- Problem details -
Below are some records. Return exactly the lines from the one with "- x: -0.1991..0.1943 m" to the one with "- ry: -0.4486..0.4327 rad", and nothing else.

======== The records ========

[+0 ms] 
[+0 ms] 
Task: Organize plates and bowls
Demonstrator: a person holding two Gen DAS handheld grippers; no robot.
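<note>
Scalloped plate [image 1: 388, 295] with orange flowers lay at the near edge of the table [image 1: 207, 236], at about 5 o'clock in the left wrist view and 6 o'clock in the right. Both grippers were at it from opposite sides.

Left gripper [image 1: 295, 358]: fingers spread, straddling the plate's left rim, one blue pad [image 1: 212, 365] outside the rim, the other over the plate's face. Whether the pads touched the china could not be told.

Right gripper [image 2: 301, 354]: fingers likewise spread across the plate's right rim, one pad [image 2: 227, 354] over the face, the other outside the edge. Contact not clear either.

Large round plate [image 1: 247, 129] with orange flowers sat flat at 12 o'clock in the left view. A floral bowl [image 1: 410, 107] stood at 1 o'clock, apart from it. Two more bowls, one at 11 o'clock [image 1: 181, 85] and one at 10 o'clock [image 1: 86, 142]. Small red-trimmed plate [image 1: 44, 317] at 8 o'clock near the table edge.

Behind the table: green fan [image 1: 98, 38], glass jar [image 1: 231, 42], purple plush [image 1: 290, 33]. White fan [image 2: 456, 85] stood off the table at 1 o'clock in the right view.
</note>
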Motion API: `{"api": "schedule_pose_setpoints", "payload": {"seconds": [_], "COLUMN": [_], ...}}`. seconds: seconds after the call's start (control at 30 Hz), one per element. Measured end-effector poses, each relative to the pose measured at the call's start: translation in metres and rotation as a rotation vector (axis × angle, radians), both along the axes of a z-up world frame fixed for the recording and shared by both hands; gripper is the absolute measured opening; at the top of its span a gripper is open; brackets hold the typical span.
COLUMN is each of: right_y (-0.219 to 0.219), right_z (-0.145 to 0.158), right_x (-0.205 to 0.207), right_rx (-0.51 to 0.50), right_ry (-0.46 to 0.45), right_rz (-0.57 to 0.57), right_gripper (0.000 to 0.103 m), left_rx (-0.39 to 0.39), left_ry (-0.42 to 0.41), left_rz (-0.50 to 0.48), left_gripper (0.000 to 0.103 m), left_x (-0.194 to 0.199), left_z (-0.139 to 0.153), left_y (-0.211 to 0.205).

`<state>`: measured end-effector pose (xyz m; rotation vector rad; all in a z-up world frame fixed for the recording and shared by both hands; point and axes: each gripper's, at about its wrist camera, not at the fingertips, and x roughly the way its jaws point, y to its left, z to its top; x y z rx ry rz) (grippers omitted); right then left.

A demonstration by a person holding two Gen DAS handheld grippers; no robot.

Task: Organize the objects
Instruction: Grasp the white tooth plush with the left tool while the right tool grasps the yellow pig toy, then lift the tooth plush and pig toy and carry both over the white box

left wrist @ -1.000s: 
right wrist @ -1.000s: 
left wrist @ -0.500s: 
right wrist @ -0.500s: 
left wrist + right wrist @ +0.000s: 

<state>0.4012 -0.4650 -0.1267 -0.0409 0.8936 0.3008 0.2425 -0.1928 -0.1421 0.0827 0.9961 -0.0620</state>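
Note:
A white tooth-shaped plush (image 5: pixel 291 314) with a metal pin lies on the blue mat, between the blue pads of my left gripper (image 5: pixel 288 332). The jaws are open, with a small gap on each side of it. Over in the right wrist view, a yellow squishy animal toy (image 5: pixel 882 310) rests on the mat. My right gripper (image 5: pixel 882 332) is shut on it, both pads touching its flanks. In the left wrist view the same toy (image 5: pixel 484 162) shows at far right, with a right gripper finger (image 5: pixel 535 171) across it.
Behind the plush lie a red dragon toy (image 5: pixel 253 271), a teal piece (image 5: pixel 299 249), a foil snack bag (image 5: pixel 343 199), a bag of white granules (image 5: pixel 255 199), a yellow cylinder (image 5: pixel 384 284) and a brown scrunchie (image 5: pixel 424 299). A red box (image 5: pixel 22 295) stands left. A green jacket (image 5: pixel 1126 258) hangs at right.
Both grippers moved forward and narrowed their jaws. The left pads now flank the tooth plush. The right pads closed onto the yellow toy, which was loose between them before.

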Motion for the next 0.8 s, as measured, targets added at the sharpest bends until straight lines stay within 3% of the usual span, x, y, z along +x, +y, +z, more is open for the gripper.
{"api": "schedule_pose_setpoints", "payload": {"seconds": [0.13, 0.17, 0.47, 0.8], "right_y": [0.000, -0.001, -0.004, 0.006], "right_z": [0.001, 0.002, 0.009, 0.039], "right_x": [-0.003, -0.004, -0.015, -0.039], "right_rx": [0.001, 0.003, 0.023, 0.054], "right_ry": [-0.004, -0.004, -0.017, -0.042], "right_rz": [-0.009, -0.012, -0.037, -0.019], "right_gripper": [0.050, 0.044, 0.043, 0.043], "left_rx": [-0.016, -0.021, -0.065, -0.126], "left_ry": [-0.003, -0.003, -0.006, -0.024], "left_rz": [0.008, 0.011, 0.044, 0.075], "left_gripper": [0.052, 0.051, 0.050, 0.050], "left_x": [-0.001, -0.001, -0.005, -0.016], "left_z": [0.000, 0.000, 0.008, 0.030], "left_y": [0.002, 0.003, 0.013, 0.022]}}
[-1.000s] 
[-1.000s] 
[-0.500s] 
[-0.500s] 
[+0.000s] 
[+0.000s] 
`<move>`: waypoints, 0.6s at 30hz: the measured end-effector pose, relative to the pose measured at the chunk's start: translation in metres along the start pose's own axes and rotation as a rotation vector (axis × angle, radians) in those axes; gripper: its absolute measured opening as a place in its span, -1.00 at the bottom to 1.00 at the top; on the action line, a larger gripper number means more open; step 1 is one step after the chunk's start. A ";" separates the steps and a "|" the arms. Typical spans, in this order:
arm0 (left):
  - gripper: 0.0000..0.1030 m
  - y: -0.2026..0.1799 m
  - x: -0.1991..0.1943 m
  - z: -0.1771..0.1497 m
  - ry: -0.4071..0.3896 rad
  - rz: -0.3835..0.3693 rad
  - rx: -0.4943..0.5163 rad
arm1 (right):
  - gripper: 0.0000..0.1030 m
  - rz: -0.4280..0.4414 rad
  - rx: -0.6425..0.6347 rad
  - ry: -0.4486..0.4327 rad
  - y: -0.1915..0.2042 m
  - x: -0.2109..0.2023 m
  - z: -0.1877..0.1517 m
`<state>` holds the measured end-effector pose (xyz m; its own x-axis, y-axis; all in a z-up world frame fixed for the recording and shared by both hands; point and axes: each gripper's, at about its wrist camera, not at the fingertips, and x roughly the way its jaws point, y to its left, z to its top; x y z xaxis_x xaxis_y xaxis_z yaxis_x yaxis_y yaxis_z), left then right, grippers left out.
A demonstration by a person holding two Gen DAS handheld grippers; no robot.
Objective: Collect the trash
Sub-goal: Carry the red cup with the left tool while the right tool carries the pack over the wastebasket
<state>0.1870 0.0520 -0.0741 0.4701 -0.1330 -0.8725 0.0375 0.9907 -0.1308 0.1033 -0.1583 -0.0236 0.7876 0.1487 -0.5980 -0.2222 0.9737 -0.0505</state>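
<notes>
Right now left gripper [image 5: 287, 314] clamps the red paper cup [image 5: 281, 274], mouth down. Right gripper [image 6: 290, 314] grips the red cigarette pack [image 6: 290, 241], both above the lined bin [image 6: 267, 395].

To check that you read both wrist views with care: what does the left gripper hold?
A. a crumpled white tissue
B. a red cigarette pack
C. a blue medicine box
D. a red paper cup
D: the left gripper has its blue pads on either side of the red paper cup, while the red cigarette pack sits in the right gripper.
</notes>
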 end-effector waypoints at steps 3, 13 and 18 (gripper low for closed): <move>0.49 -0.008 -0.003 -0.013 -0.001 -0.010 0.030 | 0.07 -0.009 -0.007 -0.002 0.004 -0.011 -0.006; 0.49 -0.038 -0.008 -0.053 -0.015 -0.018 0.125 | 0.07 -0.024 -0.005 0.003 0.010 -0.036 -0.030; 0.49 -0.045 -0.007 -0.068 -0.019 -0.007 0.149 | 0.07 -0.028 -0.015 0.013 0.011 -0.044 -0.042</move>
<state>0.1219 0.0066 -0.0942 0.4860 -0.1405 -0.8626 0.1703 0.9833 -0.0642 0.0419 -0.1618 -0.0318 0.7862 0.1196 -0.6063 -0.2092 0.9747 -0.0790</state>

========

- Result -
  - x: -0.1991..0.1943 m
  - z: -0.1771..0.1497 m
  - ry: -0.4071..0.3896 rad
  - rz: -0.3835..0.3693 rad
  - rx: -0.4943..0.5163 rad
arm1 (right):
  - gripper: 0.0000..0.1030 m
  - rz: -0.4280..0.4414 rad
  - rx: -0.6425..0.6347 rad
  - ry: -0.4486..0.4327 rad

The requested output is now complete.